§ PROBLEM DESCRIPTION
Each line of the material below with the word "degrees" is to be reported.
== INFORMATION SHOWN
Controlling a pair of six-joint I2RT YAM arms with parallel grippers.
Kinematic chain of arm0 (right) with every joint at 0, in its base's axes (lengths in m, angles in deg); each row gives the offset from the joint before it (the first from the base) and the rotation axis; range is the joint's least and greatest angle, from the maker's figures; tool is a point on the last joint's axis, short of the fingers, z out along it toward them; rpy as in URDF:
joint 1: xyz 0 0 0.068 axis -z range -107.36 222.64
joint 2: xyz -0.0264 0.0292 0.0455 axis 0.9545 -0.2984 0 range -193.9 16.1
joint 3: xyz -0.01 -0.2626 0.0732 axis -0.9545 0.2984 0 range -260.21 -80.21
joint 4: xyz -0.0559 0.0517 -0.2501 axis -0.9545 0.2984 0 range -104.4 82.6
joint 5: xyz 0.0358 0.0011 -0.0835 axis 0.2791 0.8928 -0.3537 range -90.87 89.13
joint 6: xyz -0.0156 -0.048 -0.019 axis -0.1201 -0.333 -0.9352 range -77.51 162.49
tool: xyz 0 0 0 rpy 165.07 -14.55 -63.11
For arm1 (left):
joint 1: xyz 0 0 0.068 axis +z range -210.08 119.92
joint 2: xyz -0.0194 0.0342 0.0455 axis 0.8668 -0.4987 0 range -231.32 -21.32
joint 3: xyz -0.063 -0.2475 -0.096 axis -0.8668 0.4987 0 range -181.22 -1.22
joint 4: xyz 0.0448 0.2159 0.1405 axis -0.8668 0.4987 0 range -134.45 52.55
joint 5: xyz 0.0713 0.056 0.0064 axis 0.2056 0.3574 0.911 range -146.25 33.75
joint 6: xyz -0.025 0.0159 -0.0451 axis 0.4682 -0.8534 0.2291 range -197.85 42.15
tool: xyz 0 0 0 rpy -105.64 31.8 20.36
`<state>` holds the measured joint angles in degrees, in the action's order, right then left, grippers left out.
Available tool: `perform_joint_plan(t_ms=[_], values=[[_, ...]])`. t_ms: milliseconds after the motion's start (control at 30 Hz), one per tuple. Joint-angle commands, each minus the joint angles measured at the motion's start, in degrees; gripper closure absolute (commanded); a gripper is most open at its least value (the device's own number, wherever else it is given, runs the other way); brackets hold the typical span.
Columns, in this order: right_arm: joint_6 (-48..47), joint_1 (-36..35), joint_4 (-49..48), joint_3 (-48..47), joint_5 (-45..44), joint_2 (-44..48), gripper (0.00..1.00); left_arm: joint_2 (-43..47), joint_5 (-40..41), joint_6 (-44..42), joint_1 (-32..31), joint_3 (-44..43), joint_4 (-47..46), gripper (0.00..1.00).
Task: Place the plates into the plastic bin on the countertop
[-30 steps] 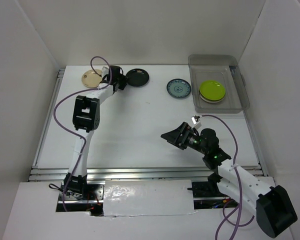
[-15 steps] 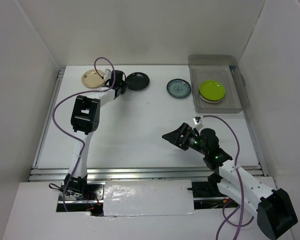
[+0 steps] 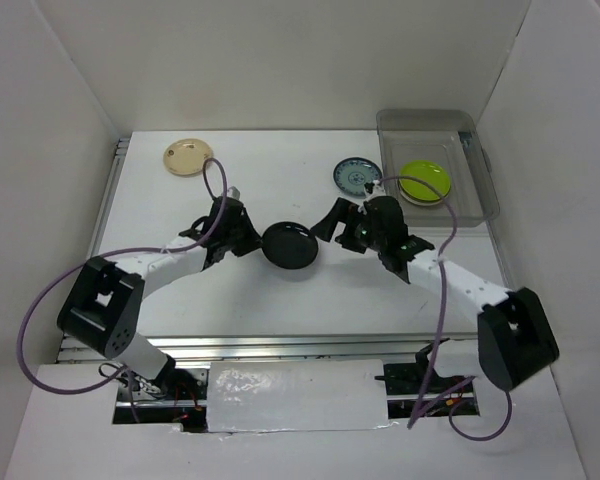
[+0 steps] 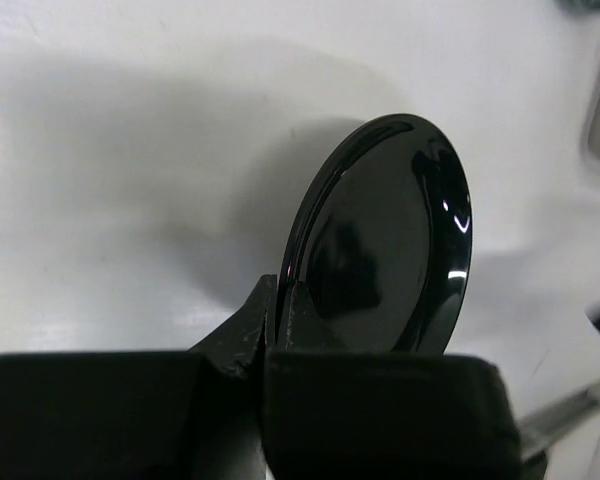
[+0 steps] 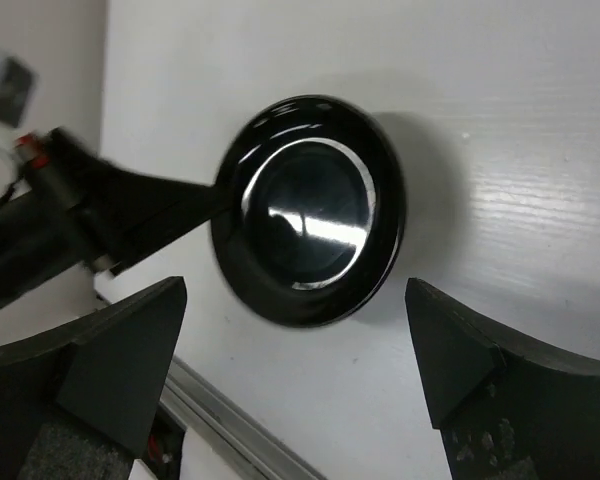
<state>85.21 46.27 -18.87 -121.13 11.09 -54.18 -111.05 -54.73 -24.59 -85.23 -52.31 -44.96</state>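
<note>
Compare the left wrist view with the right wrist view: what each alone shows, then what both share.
Left wrist only: the left gripper clamped on the rim of the black plate, which is seen nearly edge-on. Right wrist only: the right gripper open, one finger either side of the plate's ringed face, and the metal rail. Both: the black plate over the white countertop.

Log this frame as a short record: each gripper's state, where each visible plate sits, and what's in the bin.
left gripper: shut on the rim of the black plate, over mid-countertop
right gripper: open, facing the black plate, not touching it
plastic bin: far right; holds the lime green plate
blue-patterned plate: on the countertop, just left of the bin
cream plate: far left of the countertop
</note>
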Motion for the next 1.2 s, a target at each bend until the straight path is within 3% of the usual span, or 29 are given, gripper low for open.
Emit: perform_joint_plan(t_ms=[0, 100, 267, 467, 533, 567, 700, 733, 833, 967, 1067, 1167], values=[[-4.05, 0.09, 5.35, -3.28, 0.07, -8.01, 0.03, 5.7, -8.45, -6.4, -1.12, 3.35, -4.14, 1.0], [-2.12, -0.61, 1.14, -0.57, 3.23, -11.72, 0.09, 10.53, -9.43, -7.46, -2.27, 6.08, -4.05, 1.0], [2.01, -2.54, -6.94, 5.94, 8.48, -9.62, 0.22, 16.6, -14.59, -7.81, -1.93, 10.83, -7.91, 1.0], [7.46, -2.37, -17.31, 12.61, 16.94, -8.74, 0.63, 18.45, -20.5, -6.68, 0.53, 15.75, -13.37, 1.0], [8.69, -2.46, -19.79, 13.24, 18.27, -8.21, 0.91, 18.98, -20.42, -6.23, 0.8, 16.63, -14.16, 1.0], [9.65, -2.54, -19.7, 13.5, 18.09, -8.12, 1.0, 19.5, -20.24, -6.06, 1.15, 17.25, -14.43, 1.0], [10.98, -2.29, -18.48, 13.51, 15.99, -5.67, 1.0, 20.39, -19.98, -6.41, 2.2, 16.73, -12.5, 1.0], [10.98, -1.76, -17.34, 13.16, 14.59, -5.05, 1.0, 20.82, -19.02, -6.41, 2.38, 16.46, -11.36, 0.7], [10.2, 1.74, -8.92, 10.53, 8.46, -1.8, 1.0, 25.47, -9.02, -5.27, 2.64, 15.85, -2.41, 0.01], [11.07, 11.32, 1.82, 6.05, -3.68, 3.03, 1.0, 37.24, 5.14, -2.37, 3.09, 16.8, 13.57, 0.01], [13.26, 22.57, 3.76, 2.45, -8.08, 1.83, 1.0, 46.21, 6.66, -1.22, 2.65, 21.18, 14.41, 0.01], [17.47, 30.92, 7.01, -2.65, -18.25, -2.47, 1.0, 50.62, 4.55, -1.31, 1.77, 24.98, 12.92, 0.01]])
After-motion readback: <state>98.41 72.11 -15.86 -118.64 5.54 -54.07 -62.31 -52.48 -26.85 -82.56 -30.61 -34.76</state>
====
§ TASK RESPONSE
`<state>` holds the measured joint angles in degrees, in the action's order, right then left, grippers left out.
Available tool: `perform_joint_plan(t_ms=[_], values=[[_, ...]])`. t_ms: milliseconds after the motion's start (control at 30 Hz), one per tuple. Joint-angle commands, each minus the joint angles measured at the motion's start, in degrees; gripper closure absolute (commanded); a gripper is most open at its least value (the device's own number, wherever else it is given, runs the other way); brackets hold the typical span.

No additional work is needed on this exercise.